Action item: Output the full listing exactly as written, with no pictures in it.

Data below:
....

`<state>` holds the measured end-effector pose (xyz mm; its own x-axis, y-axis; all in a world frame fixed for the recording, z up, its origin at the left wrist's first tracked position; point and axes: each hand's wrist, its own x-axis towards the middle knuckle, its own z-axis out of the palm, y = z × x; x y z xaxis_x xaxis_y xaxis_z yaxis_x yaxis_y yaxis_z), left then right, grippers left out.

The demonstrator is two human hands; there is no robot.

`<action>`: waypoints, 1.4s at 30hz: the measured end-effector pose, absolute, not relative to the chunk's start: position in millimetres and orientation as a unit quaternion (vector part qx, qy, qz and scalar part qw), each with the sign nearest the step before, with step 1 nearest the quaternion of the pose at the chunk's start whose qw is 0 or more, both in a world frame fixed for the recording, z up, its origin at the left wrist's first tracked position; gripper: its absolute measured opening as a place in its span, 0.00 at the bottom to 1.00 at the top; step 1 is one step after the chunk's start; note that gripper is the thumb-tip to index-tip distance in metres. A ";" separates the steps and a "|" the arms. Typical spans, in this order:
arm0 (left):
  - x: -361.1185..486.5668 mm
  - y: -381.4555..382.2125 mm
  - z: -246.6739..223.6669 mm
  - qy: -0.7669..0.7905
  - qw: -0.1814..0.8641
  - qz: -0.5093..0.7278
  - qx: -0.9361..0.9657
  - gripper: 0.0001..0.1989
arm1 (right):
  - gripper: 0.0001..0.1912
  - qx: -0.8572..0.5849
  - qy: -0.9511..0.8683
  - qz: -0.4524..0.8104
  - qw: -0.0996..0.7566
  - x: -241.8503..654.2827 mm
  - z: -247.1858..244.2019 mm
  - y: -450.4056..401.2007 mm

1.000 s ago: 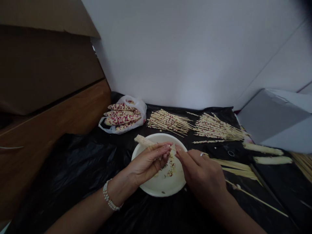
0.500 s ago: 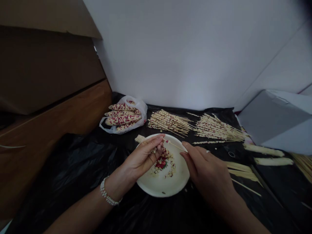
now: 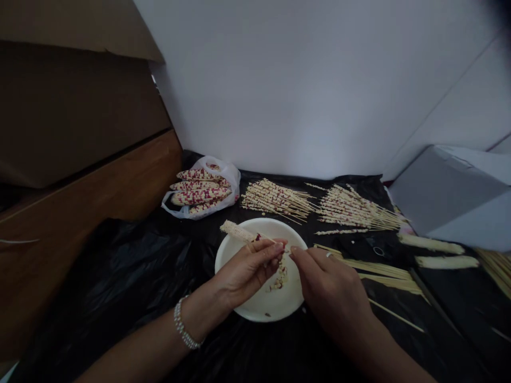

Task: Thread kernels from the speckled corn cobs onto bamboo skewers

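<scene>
My left hand [image 3: 249, 271] is closed in a pinch over the bowl, a reddish corn kernel [image 3: 283, 246] at its fingertips. Facing it, my right hand [image 3: 331, 276] is shut on a thin bamboo skewer [image 3: 288, 250], mostly hidden by the fingers. The two sets of fingertips are almost touching. Behind my left hand a partly stripped corn cob [image 3: 239, 232] lies across the far left rim of the white bowl [image 3: 227, 255]. Loose kernels [image 3: 279, 282] are scattered on the bowl's bottom.
Several speckled corn cobs [image 3: 199, 194] rest in a plastic bag [image 3: 231, 173]. Two piles of kernel-threaded skewers [image 3: 271, 197] lie behind the bowl. To the right are bare skewers [image 3: 383, 268], two bare cobs [image 3: 447, 263] and a white box [image 3: 459, 197]. Black plastic sheeting [image 3: 147, 276] covers the surface.
My left hand has moved right, and my right hand slightly left, so the fingertips are closer. Less of the skewer shows between them. More of the cob is uncovered.
</scene>
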<state>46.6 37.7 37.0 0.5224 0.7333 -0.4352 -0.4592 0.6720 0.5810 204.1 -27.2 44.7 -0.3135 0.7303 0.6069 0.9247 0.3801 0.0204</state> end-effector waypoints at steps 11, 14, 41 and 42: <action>41.9 42.5 46.0 0.251 0.912 0.318 0.056 0.28 | 0.09 -0.545 -0.753 -0.065 0.363 209.3 51.2 -20.6; 41.6 43.0 45.2 0.230 0.919 0.317 0.049 0.31 | 0.12 -0.525 -0.773 -0.038 0.353 203.1 49.1 -23.6; 47.5 31.9 35.4 0.301 0.899 0.292 0.123 0.03 | 0.09 -0.532 -0.753 -0.151 0.357 201.4 48.4 -16.5; 47.0 31.6 35.8 0.308 0.897 0.291 0.127 0.03 | 0.09 -0.532 -0.753 -0.153 0.355 202.3 48.4 -16.2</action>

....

Answer box:
`<state>` holds the measured end-effector pose (xyz mm; its own x-axis, y-axis; all in a world frame fixed for the recording, z up, its origin at the left wrist's first tracked position; point and axes: each hand's wrist, its own x-axis towards the middle knuckle, its own z-axis out of the palm, y = z × x; x y z xaxis_x xaxis_y xaxis_z yaxis_x yaxis_y yaxis_z), left then right, grippers left out.

The demonstrator is two human hands; there is no robot.

`<action>`: waypoints, 1.4s at 30hz: the measured end-effector pose, absolute, not relative to the chunk's start: position in millimetres and orientation as a unit quaternion (vector part qx, qy, qz and scalar part qw), each with the sign nearest the step before, with step 1 nearest the quaternion of the pose at the chunk's start whose qw is 0 or more, both in a world frame fixed for the recording, z up, its origin at the left wrist's first tracked position; gripper: its absolute measured opening as a place in its span, 0.00 at the bottom to 1.00 at the top; step 1 is one step after the chunk's start; note that gripper is the thumb-tip to index-tip distance in metres. A ";" separates the steps and a "|" the arms. Typical spans, in this order:
arm0 (left):
  - x: -361.1185..486.5668 mm
  - y: -381.4555..382.2125 mm
  - z: -246.6739..223.6669 mm
  - qy: -0.7669..0.7905
  - qw: -0.1814..0.8641
  - qz: -0.5093..0.7278
  - qx: -0.9361..0.9657
  - gripper: 0.0001..0.1989
arm1 (right):
  - gripper: 0.0001..0.1912
  - qx: -0.8572..0.5849
  - qy: -0.9511..0.8683
  - qz: -0.4524..0.8104
  - qw: -0.0996..0.7566
  - x: -241.8503..654.2827 mm
  - z: -247.1858..244.2019 mm
  - y: -450.4056..401.2007 mm

1.000 s ago: 
0.500 s ago: 
now: 

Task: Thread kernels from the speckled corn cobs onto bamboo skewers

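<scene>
My left hand [image 3: 249, 271] is closed in a pinch over the bowl, a reddish corn kernel [image 3: 283, 246] at its fingertips. Facing it, my right hand [image 3: 331, 276] is shut on a thin bamboo skewer [image 3: 288, 250], mostly hidden by the fingers. The two sets of fingertips are almost touching. Behind my left hand a partly stripped corn cob [image 3: 239, 232] lies across the far left rim of the white bowl [image 3: 227, 255]. Loose kernels [image 3: 279, 282] are scattered on the bowl's bottom.
Several speckled corn cobs [image 3: 199, 194] rest in a plastic bag [image 3: 231, 173]. Two piles of kernel-threaded skewers [image 3: 271, 197] lie behind the bowl. To the right are bare skewers [image 3: 383, 268], two bare cobs [image 3: 447, 263] and a white box [image 3: 459, 197]. Black plastic sheeting [image 3: 147, 276] covers the surface.
My left hand has moved right, and my right hand slightly left, so the fingertips are closer. Less of the skewer shows between them. More of the cob is uncovered.
</scene>
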<state>46.6 37.7 37.0 0.5224 0.7333 -0.4352 -0.4592 0.6720 0.5810 204.1 -27.2 44.7 -0.3135 0.7303 0.6069 0.9247 0.3801 0.0204</state> end-effector waypoints at steps 11, 14, 41 and 42: <action>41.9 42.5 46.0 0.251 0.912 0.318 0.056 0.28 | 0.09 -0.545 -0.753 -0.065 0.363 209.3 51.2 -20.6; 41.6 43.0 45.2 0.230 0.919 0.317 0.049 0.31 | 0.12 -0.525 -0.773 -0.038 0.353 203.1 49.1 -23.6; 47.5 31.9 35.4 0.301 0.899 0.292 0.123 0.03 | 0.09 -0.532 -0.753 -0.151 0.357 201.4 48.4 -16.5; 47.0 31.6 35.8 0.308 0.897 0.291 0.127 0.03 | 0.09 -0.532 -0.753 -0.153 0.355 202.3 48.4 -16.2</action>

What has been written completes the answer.